Updated: Jun 12, 2020


 

The following article on Our Lady's role as Co-redeemer is one of the best popular explanations I have ever encountered. I strongly encourage taking the time to appreciate this anointed reflection, especially in the midst of such contemporary confusion over Our Lady's true and unique role as the human Co-Redemptrix with Jesus, the only divine Redeemer.


Dr. Mark Miravalle

Editor, Mother of all Peoples



 

Reflections on Mary

Understanding the Immaculate Conception and Mary's example for humanity as a co-redeemer


Anne, an Apostle of the Returning King

May 7, 2020



Nihil Obstat

Msgr. Liam Kelly

Diocesan Administrator Kilmore Diocese Ireland

Granted: 10th June 2020



When discussing our human role as co-redeemers, meaning, those who ‘make up for what is lacking in the sufferings of Christ’ (Col 1:24), we recognize that our relationship with Christ does not make us God. Neither does it make us perfect, nor divine, nor members of the Trinity. We, members of the human race, are offered opportunities to cooperate with God by helping each other and interceding for each other before God.

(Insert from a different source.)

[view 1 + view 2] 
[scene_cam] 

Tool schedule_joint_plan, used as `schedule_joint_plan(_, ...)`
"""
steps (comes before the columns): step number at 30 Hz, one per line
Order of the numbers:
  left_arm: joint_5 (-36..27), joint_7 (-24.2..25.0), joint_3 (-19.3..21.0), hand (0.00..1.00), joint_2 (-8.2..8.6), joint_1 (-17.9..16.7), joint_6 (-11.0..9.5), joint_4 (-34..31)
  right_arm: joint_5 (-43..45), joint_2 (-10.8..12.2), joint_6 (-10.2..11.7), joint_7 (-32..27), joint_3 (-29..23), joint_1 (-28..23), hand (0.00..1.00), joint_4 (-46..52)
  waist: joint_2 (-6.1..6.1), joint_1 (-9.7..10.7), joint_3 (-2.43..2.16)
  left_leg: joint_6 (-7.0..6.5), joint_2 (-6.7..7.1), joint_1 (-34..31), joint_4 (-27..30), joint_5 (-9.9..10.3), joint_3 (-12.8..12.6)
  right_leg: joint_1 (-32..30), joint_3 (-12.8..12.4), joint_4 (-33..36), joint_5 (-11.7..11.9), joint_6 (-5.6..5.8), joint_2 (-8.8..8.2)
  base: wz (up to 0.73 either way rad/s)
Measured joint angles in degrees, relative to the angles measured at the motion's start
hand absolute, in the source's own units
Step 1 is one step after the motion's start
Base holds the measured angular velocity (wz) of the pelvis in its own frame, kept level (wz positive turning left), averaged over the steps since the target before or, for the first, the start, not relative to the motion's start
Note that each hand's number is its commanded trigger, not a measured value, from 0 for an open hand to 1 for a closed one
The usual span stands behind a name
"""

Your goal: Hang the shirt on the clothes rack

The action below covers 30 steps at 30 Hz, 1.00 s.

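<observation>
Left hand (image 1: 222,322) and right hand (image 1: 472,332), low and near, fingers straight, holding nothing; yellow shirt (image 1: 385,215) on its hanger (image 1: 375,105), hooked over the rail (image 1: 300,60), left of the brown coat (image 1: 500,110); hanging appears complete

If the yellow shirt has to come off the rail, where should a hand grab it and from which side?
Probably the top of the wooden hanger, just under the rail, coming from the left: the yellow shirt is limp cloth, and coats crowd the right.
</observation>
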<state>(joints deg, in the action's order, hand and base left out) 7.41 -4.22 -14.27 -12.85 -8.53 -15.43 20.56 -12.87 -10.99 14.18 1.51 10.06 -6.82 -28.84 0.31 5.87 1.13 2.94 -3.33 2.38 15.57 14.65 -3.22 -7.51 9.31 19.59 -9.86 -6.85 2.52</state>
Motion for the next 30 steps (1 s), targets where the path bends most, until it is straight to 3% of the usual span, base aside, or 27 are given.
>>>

Our unique relationship with Christ does not make us equal to Christ, rather, it makes us servants to Christ, regardless of the scope of any sanctity we might possess or any contribution we might make. Jesus Christ does not become a lesser member of the Trinity because a human person is canonized, for example. A saint may possess considerable accomplishments, achievements or a high level of holiness. Jesus Christ remains the second person of the Trinity, distinct from each saint, but also working with and through each saint.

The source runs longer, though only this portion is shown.